Tag Archives: OpenShift

Deploying IBM Cloud Pak for Data on Red Hat OpenShift Service on AWS

2022-09-14 Eduardo Monich Fronza

Post Syndicated from Eduardo Monich Fronza original https://aws.amazon.com/blogs/architecture/deploying-ibm-cloud-pak-for-data-on-red-hat-openshift-service-on-aws/

Amazon Web Services (AWS) customers who are looking for a more intuitive way to deploy and use IBM Cloud Pak for Data (CP4D) on the AWS Cloud, can now use the Red Hat OpenShift Service on AWS (ROSA).

ROSA is a fully managed service, jointly supported by AWS and Red Hat. It is managed by Red Hat Site Reliability Engineers and provides a pay-as-you-go pricing model, as well as a unified billing experience on AWS.

With this, customers do not manage the lifecycle of Red Hat OpenShift Container Platform clusters. Instead, they are free to focus on developing new solutions and innovating faster, using IBM’s integrated data and artificial intelligence platform on AWS, to differentiate their business and meet their ever-changing enterprise needs.

CP4D can also be deployed from the AWS Marketplace with self-managed OpenShift clusters. This is ideal for customers with requirements, like Red Hat OpenShift Data Foundation software defined storage, or who prefer to manage their OpenShift clusters.

In this post, we discuss how to deploy CP4D on ROSA using IBM-provided Terraform automation.

Cloud Pak for data architecture

Here, we install CP4D in a highly available ROSA cluster across three availability zones (AZs); with three master nodes, three infrastructure nodes, and three worker nodes.

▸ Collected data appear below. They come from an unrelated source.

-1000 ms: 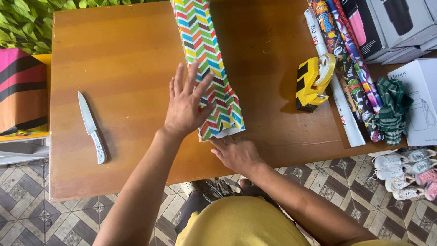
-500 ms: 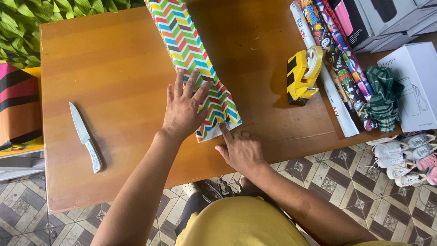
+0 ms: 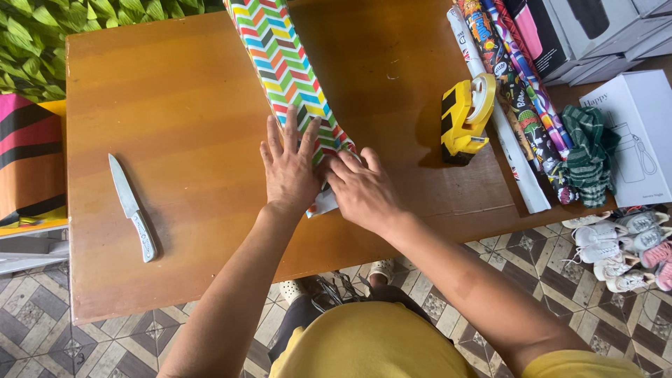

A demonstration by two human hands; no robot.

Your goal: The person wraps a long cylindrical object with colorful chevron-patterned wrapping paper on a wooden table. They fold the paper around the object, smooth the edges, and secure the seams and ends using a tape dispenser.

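Both hands lie on the near end of a long parcel wrapped in chevron-striped paper [image 3: 283,59]. With fingers spread and nothing clasped, the left hand [image 3: 288,171] rests flat, palm down, over the parcel's left edge and the wood beside it. Just beside it and touching it, the right hand [image 3: 362,189] presses down on the parcel's end with fingers together and gently curled, covering most of the folded paper there; whether it pinches a flap cannot be told. A white corner of paper peeks out between the two wrists. From the hands, the parcel runs away across the wooden bench [image 3: 175,105] and out of the top edge of the view. Well to the left lies a knife [image 3: 131,208] with a pale handle, blade pointing away. To the right of the parcel stands a yellow tape dispenser [image 3: 465,117], and beyond it lie rolls of printed wrapping paper [image 3: 514,77], a green striped cloth [image 3: 586,150] and a white box [image 3: 640,133].
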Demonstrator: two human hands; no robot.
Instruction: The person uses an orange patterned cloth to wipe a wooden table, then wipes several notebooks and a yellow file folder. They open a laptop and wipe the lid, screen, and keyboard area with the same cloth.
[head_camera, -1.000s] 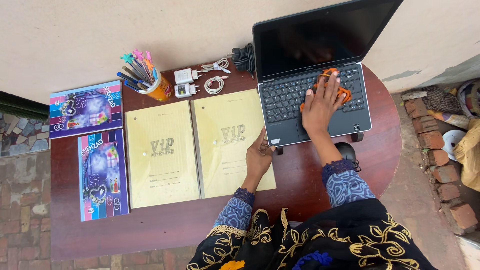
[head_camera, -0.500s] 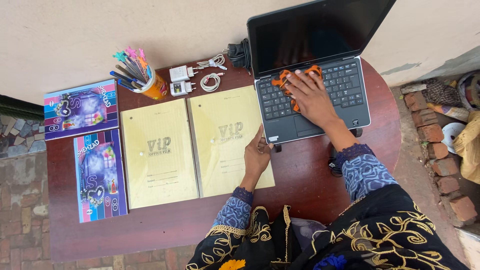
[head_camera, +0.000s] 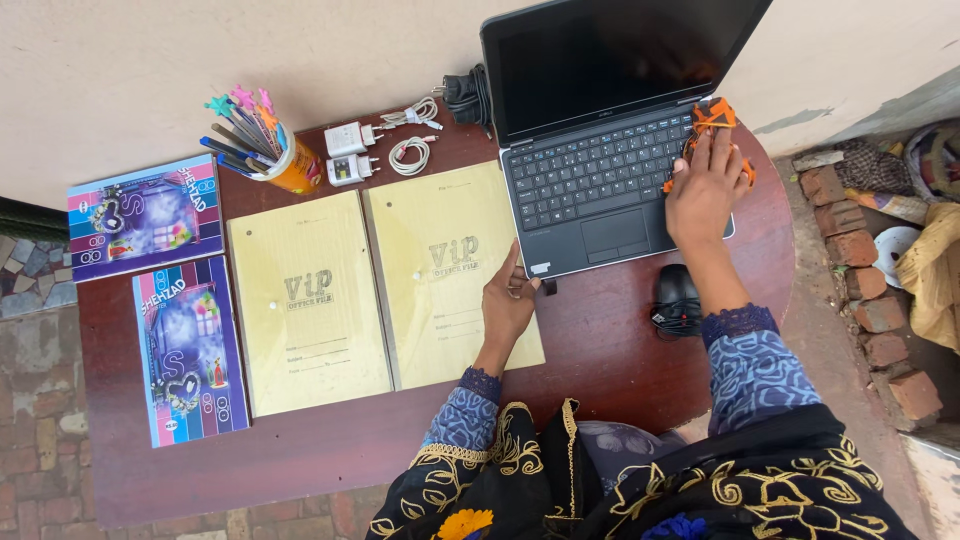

Review the AWS Regions and Availability Zones documentation and the regions where ROSA is available to choose the best region for your deployment.

This is a public ROSA cluster, accessible from the internet via port 443. When deploying CP4D in your AWS account, consider using a private cluster (Figure 1).

Figure 1. IBM Cloud Pak for Data on ROSA

We are using Amazon Elastic Block Store (Amazon EBS) and Amazon Elastic File System (Amazon EFS) for the cluster’s persistent storage. Review the IBM documentation for information about supported storage options.

Review the AWS prerequisites for ROSA, and follow the Security best practices in IAM documentation to protect your AWS account before deploying CP4D.

Cost

The costs associated with using AWS services when deploying CP4D in your AWS account can be estimated on the pricing pages for the services used.

Prerequisites

This blog assumes familiarity with: CP4D, Terraform, Amazon Elastic Compute Cloud (Amazon EC2), Amazon EBS, Amazon EFS, Amazon Virtual Private Cloud, and AWS Identity and Access Management (IAM).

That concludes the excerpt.